I have a Honda EU 2000 generator. Manual says when starting make sure Eco switch is off for faster warm up. When it comes time to shut down, it seems to me that Eco Switch should be on because with no load, the rpms are less, and it would be better to shut down at a lower speed. Does this make sense?


----------



## KRE (Nov 29, 2011)

slime said:


> I have a Honda EU 2000 generator. Manual says when starting make sure Eco switch is off for faster warm up. When it comes time to shut down, it seems to me that Eco Switch should be on because with no load, the rpms are less, and it would be better to shut down at a lower speed. Does this make sense?


On shut down a lower speed is better, but on start up most all engine wear happens while the engine is cold. This is the reason many engine mfg's say to run the engines at higher speeds until they are warmed up. J.I.Case engines were to be run up to max governed speed no load until they reached normal temps. Operated this way is was not uncommon to see 12-15K hrs and the engines still operating just fine. A lot depends upon the quality of the machining and selection of finishes to same.


----------



## Robert Coats (Nov 10, 2011)

slime said:


> I have a Honda EU 2000 generator. Manual says when starting make sure Eco switch is off for faster warm up. When it comes time to shut down, it seems to me that Eco Switch should be on because with no load, the rpms are less, and it would be better to shut down at a lower speed. Does this make sense?

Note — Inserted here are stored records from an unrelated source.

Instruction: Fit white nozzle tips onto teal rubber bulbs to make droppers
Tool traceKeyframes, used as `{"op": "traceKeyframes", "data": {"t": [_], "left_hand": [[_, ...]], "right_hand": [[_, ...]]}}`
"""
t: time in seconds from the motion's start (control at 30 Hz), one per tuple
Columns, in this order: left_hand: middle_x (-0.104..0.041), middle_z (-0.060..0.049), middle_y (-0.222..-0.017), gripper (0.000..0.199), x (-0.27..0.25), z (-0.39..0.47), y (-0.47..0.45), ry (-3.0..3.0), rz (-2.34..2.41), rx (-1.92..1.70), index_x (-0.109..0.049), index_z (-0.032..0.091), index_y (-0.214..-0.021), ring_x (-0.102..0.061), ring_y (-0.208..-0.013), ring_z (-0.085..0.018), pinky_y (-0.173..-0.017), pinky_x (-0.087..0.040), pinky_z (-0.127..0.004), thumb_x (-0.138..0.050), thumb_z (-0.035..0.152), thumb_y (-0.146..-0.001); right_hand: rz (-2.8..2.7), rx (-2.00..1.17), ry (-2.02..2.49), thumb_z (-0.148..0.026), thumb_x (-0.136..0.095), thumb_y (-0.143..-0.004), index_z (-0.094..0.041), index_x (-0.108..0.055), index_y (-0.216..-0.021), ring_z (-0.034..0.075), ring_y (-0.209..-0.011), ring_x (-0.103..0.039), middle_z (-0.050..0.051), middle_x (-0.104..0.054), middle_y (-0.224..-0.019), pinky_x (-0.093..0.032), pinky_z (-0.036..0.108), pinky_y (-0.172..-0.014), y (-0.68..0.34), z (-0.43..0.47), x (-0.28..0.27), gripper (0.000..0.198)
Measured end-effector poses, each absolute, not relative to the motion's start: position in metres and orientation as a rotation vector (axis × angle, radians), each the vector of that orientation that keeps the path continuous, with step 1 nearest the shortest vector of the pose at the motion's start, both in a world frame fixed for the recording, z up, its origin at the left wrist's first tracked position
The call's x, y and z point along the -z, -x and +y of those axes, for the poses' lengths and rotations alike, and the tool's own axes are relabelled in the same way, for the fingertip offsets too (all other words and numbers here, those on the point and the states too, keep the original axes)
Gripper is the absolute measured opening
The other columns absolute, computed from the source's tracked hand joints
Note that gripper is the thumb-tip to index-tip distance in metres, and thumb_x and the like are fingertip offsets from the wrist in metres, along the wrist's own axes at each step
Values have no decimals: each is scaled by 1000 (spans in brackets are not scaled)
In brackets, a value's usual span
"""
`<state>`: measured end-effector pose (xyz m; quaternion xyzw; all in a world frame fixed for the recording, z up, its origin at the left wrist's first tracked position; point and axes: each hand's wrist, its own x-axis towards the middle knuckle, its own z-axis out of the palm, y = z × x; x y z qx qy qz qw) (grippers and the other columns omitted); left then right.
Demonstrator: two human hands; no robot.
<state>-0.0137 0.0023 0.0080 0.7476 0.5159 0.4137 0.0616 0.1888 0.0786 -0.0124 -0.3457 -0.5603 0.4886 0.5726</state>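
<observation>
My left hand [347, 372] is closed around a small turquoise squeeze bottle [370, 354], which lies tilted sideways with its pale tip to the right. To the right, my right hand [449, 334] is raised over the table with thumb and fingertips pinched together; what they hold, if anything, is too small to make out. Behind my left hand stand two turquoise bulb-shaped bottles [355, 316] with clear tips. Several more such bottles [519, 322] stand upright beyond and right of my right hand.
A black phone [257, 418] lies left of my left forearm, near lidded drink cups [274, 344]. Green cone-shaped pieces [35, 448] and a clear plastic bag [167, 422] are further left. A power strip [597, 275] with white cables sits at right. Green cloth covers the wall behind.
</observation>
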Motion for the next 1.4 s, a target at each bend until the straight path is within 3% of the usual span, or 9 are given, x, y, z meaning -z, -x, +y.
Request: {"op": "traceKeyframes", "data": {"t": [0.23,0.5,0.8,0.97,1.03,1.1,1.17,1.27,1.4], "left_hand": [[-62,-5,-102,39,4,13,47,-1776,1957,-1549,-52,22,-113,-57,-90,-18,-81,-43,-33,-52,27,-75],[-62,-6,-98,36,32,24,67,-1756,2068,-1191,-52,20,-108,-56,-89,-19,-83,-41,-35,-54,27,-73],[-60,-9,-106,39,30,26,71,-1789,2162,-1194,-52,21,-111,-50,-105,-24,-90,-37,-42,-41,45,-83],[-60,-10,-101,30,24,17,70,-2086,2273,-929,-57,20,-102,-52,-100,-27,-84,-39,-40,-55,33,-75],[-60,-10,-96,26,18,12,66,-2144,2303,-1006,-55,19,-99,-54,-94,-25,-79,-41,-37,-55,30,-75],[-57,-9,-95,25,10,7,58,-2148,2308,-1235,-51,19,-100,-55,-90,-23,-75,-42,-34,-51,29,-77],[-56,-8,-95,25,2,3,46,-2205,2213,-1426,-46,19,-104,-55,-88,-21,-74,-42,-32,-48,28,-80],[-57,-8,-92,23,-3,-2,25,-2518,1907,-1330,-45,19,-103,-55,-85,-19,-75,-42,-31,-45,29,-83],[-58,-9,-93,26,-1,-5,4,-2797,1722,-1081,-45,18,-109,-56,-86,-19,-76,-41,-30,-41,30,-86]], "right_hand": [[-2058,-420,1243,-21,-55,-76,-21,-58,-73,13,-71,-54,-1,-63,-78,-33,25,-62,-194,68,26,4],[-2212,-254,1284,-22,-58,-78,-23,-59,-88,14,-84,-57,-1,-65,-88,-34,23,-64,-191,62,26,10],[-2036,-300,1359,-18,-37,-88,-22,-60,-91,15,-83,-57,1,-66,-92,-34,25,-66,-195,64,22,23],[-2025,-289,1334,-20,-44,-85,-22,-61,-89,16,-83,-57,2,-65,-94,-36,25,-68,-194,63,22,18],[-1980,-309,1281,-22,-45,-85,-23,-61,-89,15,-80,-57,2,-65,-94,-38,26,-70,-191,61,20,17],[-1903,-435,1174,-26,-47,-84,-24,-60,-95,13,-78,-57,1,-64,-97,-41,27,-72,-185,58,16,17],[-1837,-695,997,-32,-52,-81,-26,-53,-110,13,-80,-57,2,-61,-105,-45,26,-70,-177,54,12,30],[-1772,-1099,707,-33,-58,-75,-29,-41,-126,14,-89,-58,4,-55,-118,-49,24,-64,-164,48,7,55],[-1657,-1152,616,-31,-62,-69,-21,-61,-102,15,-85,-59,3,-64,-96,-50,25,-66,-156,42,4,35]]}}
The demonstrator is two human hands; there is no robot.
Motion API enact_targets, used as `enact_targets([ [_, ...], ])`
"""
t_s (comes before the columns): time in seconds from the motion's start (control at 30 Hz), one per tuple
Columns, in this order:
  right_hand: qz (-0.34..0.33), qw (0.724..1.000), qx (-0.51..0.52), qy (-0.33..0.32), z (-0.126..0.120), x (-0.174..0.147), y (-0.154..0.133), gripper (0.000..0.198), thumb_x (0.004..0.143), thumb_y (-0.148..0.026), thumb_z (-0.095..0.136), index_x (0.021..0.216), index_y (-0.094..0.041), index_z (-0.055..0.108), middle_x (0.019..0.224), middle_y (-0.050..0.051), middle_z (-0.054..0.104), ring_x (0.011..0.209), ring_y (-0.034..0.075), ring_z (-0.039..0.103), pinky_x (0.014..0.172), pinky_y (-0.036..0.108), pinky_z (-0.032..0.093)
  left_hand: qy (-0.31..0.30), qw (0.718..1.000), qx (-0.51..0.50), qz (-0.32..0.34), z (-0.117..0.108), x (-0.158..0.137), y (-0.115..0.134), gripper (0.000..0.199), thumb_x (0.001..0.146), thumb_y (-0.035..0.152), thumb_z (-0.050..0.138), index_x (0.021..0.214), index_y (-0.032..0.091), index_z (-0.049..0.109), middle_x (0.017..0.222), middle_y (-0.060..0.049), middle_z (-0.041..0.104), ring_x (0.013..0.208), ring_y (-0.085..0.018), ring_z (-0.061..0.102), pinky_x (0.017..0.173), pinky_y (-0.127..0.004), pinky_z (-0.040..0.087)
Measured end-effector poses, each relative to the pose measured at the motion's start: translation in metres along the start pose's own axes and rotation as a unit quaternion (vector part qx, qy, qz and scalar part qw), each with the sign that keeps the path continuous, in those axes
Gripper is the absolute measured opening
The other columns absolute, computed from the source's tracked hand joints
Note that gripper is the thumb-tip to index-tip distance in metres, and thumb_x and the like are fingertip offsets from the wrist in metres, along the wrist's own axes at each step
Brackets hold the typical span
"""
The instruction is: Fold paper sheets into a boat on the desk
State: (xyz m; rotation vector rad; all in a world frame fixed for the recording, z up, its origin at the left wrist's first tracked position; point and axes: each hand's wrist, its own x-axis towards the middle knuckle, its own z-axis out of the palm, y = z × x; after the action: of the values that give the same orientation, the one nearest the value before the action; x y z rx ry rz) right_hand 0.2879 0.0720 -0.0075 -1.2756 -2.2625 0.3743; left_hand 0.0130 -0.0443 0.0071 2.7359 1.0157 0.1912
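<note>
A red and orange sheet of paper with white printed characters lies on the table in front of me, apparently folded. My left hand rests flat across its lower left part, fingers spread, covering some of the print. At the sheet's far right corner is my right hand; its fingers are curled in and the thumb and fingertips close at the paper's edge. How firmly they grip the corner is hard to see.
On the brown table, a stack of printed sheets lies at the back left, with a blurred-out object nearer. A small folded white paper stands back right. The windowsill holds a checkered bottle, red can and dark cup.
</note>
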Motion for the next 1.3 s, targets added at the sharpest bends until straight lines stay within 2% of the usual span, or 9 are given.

There is really no discernible or measurable difference in actual engine wear when shutting down at full engine speed or just at idle. 

_Real_ engine wear is far more likely when maintenance is neglected or the unit is abused. 

The EU2000i has a very reliable engine section, with an all-aluminum block and cast-iron cylinder sleeve. You can expect to get many, _many_ hours of time from it when properly serviced and maintained.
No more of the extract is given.